# Civic Matters > Suburban & Other OK Communities > Norman >  Campus Corner to Main Street Master Plan

## Geographer

I believe the city and university are now working together on a master plan for the area between main street and campus corner...something like a "center city master plan".

----------


## Mr T

Gosh, and they have such a great track record!  The UNP is magnificent, and Lindsey Street will be amazing!  I betcha we can do some cool visioning with OU experts!  Maybe we can even tie this in with the expensive drawings we purchased of the lovely Porter Street.

----------


## kevinpate

Aww, ain't no thang. 
Another parking lot or two here, an apartment bldg. or two there, another church expansion here, one there, and yer done.

----------


## Just the facts

> Gosh, and they have such a great track record!  The UNP is magnificent, and Lindsey Street will be amazing!  I betcha we can do some cool visioning with OU experts!  Maybe we can even tie this in with the expensive drawings we purchased of the lovely Porter Street.


Kind of make you wonder how many balls they plan on dropping doesn't it.  It seems every college town in America has rediscovered 'walking' except Norman.  If they want to attract students 10 years from now they need to get their act together.  If someone was ever to build a college campus in/adjacent to downtown OKC it could put a dent in OU and OSU enrollment.

----------


## BG918

> If someone was ever to build a college campus in/adjacent to downtown OKC it could put a dent in OU and OSU enrollment.

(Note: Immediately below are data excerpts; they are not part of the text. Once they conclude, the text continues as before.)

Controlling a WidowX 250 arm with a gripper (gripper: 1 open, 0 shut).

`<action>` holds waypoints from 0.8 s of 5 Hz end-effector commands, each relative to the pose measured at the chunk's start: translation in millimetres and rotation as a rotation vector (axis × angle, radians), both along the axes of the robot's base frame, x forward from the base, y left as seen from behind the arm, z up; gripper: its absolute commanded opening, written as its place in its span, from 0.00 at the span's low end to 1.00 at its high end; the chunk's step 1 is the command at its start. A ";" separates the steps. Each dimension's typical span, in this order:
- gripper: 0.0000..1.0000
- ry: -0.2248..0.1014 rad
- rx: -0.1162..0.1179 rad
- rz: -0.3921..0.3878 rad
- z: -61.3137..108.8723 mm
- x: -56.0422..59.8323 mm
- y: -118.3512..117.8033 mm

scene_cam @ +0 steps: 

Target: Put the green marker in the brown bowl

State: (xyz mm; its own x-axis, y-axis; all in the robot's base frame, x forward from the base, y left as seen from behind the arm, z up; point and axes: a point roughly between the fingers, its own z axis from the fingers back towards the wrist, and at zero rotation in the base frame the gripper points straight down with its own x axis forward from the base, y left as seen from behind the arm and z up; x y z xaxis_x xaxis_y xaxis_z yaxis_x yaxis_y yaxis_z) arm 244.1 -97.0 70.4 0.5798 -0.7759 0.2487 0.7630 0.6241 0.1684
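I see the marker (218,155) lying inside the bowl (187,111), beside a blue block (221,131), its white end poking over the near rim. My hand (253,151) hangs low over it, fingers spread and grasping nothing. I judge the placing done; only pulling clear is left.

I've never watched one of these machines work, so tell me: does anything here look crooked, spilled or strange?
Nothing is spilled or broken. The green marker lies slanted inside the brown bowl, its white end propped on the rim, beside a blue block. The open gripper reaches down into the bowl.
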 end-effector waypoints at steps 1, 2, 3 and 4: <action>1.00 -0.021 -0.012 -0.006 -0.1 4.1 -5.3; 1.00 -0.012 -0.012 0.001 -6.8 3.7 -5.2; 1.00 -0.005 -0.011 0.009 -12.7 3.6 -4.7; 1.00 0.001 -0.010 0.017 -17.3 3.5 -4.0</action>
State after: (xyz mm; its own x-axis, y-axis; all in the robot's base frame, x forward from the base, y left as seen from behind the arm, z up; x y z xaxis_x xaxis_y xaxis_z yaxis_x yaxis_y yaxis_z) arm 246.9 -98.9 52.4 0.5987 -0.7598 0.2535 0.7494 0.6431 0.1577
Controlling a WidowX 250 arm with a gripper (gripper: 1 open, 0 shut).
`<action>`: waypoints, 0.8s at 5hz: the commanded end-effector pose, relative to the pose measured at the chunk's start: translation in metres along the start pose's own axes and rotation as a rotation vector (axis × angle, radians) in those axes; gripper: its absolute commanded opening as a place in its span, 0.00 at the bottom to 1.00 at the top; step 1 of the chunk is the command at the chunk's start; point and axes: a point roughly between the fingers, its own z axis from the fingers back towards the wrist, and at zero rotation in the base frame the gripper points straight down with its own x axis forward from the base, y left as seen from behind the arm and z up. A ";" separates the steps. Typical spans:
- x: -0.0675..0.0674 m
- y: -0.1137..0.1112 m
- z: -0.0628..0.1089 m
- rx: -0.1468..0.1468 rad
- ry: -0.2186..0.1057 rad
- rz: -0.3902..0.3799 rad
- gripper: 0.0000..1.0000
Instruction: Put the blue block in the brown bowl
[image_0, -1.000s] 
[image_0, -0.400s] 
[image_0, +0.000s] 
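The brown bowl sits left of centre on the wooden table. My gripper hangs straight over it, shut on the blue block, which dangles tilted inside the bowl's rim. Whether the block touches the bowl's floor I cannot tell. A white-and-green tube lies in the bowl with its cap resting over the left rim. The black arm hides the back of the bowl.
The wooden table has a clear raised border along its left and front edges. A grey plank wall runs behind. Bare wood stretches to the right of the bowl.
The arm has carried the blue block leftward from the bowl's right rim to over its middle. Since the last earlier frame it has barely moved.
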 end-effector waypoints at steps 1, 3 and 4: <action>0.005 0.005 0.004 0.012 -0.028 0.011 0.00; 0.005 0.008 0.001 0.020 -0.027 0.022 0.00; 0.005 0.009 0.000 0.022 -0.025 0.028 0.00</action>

I don't see that happening.  Why would you spread already thin resources over an even larger area?  Though OCU could move some other things downtown.  The only urban university in Oklahoma is OSU-Tulsa and it has been a fight to get it expanded because of fear that it will eat too much into the enrollment in Stillwater (which it would).

I am hopeful a master plan can be developed for central Norman that promotes walkability and transit because the way that area is set up is perfect for it but needs a better plan so suburban interests don't compromise it.

----------


## Just the facts

> I don't see that happening.  Why would you spread already thin resources over an even larger area?  Though OCU could move some other things downtown.  The only urban university in Oklahoma is OSU-Tulsa and it has been a fight to get it expanded because of fear that it will eat too much into the enrollment in Stillwater (which it would).
> 
> I am hopeful a master plan can be developed for central Norman that promotes walkability and transit because the way that area is set up is perfect for it but needs a better plan so suburban interests don't compromise it.


You don't see what happening?  I think your example of OSU-Tulsa is exactly what I was saying (although I wouldn't call it urban despite the location).  I was thinking more along the lines of Georgia Tech, Georgia State, Univ of Wisconsin, Chico St (where I used to live), etc...

For OU to compete for students going forward they are going to have to create the type of environment future students are going to want to live and learn in.  My son, who I mentioned in another thread doesn't have any interest in driving, is looking at Palm Beach Atlantic University in downtown West Palm Beach.  Everything he could want is within walking distance of the campus, including a substantial business community, Tri-rail station, and soon an All-Aboard Florida rail system that will allow him to ride the train back home to Jacksonville.

----------


## BG918

I meant I don't see a new university being built by downtown OKC.  But yes OU can be a much more urban campus even in suburban Norman.  Lawrence, KS is a good example of that , and one Norman should look up to as an example.

----------


## Just the facts

Thought I would put this here instead of muddying the waters on the Memorial Stadium Master Plan thread.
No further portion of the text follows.